Task ::
Only one stretch of the records below is wanted: the lines from the one holding "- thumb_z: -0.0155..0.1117" through the one holding "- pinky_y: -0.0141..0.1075". Return it exactly, both ends included.

Task input ::
┌──
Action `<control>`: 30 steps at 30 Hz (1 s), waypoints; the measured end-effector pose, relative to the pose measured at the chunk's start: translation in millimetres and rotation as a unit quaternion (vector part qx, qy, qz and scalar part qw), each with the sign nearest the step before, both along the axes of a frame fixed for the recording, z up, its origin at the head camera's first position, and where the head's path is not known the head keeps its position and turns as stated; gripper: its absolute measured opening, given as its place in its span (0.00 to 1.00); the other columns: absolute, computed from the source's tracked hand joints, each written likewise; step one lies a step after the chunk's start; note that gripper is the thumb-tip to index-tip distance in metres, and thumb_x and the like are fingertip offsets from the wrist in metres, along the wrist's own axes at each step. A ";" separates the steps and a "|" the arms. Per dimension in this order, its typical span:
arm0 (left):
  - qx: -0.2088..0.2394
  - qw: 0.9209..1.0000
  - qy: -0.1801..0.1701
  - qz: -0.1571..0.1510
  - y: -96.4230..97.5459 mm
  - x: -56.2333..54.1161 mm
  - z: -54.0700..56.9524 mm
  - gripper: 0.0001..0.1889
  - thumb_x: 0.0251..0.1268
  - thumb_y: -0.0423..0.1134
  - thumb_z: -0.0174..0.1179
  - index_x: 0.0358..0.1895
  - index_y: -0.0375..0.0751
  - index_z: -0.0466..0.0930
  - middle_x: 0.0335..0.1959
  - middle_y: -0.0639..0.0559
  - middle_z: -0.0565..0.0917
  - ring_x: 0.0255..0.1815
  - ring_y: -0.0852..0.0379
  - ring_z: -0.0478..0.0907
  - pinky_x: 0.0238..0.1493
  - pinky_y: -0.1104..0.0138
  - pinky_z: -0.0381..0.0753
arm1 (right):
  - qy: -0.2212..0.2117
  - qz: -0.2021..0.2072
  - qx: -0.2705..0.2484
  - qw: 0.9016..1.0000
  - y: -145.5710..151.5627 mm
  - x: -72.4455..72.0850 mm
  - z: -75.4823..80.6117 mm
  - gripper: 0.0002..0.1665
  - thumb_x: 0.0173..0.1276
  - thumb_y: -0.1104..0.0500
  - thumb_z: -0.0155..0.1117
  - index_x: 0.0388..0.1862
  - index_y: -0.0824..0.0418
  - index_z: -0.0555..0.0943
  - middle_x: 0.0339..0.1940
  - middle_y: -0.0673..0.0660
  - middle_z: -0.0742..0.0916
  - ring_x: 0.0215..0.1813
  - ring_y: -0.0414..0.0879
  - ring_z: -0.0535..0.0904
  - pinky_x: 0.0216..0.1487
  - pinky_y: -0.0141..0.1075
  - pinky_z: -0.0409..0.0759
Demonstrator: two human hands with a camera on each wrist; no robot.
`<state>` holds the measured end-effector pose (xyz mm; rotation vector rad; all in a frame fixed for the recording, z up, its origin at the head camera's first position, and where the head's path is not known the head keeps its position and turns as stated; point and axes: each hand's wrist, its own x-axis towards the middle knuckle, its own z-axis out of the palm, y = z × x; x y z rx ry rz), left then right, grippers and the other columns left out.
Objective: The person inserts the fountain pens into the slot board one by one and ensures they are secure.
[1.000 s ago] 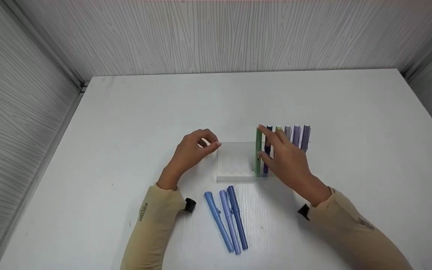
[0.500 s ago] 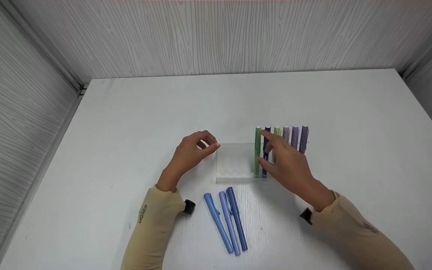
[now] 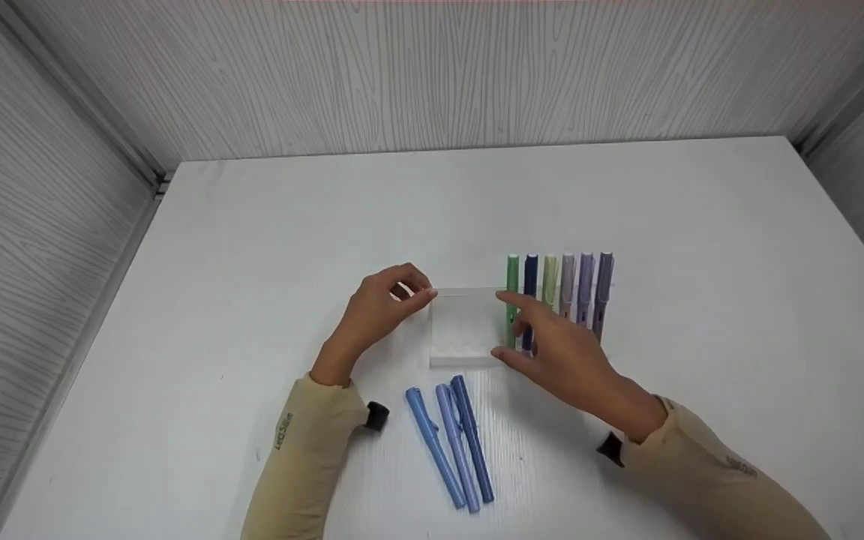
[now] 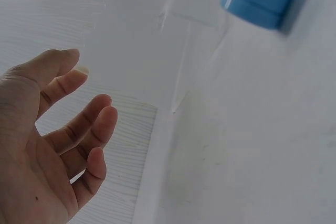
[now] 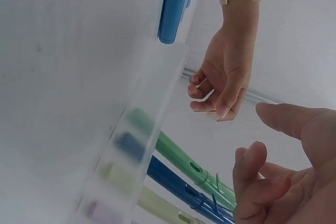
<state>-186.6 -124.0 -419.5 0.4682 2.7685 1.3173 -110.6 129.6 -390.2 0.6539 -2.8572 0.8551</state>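
A clear pen stand point(image 3: 466, 322) holds several upright pens across its right half. The leftmost is a green pen point(image 3: 512, 271), followed by a dark blue pen point(image 3: 530, 271) and a pale green pen point(image 3: 550, 271). My left hand point(image 3: 378, 309) pinches the stand's rear left corner between thumb and index finger; in the left wrist view its other fingers are loosely bent. In front of the green pen, my right hand point(image 3: 563, 354) has thumb and index finger spread apart. Nothing is between them in the right wrist view, where the green pen point(image 5: 181, 156) stands free.
Three loose pens lie in front of the stand: a light blue pen point(image 3: 436, 448), a periwinkle pen point(image 3: 457, 450) and a darker blue pen point(image 3: 472, 441). They rest on a white table point(image 3: 327, 210) with panels behind and at both sides.
My right hand has let go of the green pen and moved down and slightly left. That pen stays upright in the stand. My left hand keeps its place at the corner.
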 end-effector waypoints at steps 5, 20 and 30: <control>-0.002 1.000 -0.004 0.005 0.6 0.4 -0.2 0.10 0.65 0.49 0.62 0.39 0.48 0.82 0.39 0.52 0.84 0.40 0.53 0.80 0.41 0.61 0.79 | -0.038 0.031 -0.004 0.999 -2.6 5.8 -1.9 0.42 0.59 0.52 0.73 0.70 0.55 0.65 0.38 0.53 0.85 0.25 0.36 0.72 0.26 0.28 0.72; 0.000 1.000 -0.014 0.004 1.1 -0.8 0.0 0.11 0.65 0.50 0.62 0.40 0.48 0.82 0.39 0.52 0.85 0.41 0.54 0.80 0.41 0.62 0.79 | -0.122 0.100 -0.019 0.987 -9.2 13.6 -6.6 0.44 0.61 0.50 0.71 0.72 0.53 0.61 0.39 0.52 0.83 0.23 0.33 0.72 0.25 0.28 0.72; -0.005 1.000 -0.014 0.004 0.5 -0.9 -0.7 0.11 0.65 0.51 0.62 0.41 0.49 0.82 0.40 0.52 0.85 0.41 0.53 0.81 0.39 0.61 0.79 | -0.204 0.133 -0.024 0.970 -12.5 17.5 -10.6 0.45 0.63 0.48 0.69 0.74 0.53 0.58 0.43 0.51 0.83 0.23 0.35 0.74 0.25 0.31 0.73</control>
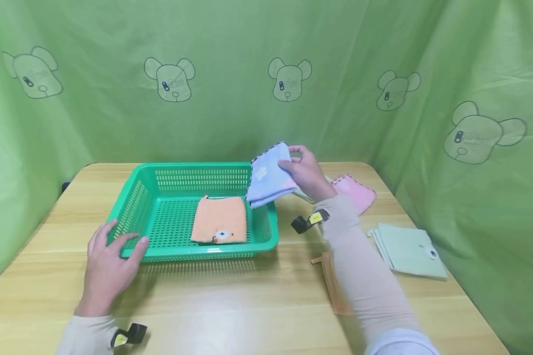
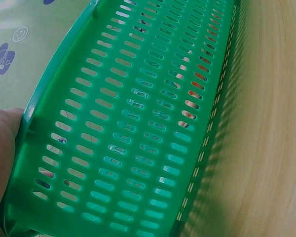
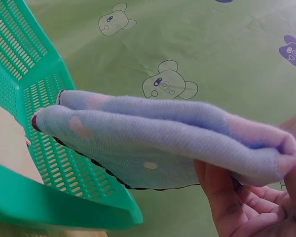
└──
Response ::
  - thumb_z: -0.0155..0.1117
  - index_x: 0.0388..0.1862
  - index_y: -0.0824..0.0418
  - index_z: -0.0555..0.0943
  - middle_x: 0.0339..0.1940
  - middle_y: -0.0673..0.0660
  - middle_z: -0.0742..0.0916
  - ring_x: 0.0215..0.1813
  - ring_y: -0.0414..0.0879
  - ring_z: -0.0535..0.0904
  - pinky_x: 0.0216..0.1487
  - pinky_y: -0.0141..0.1075

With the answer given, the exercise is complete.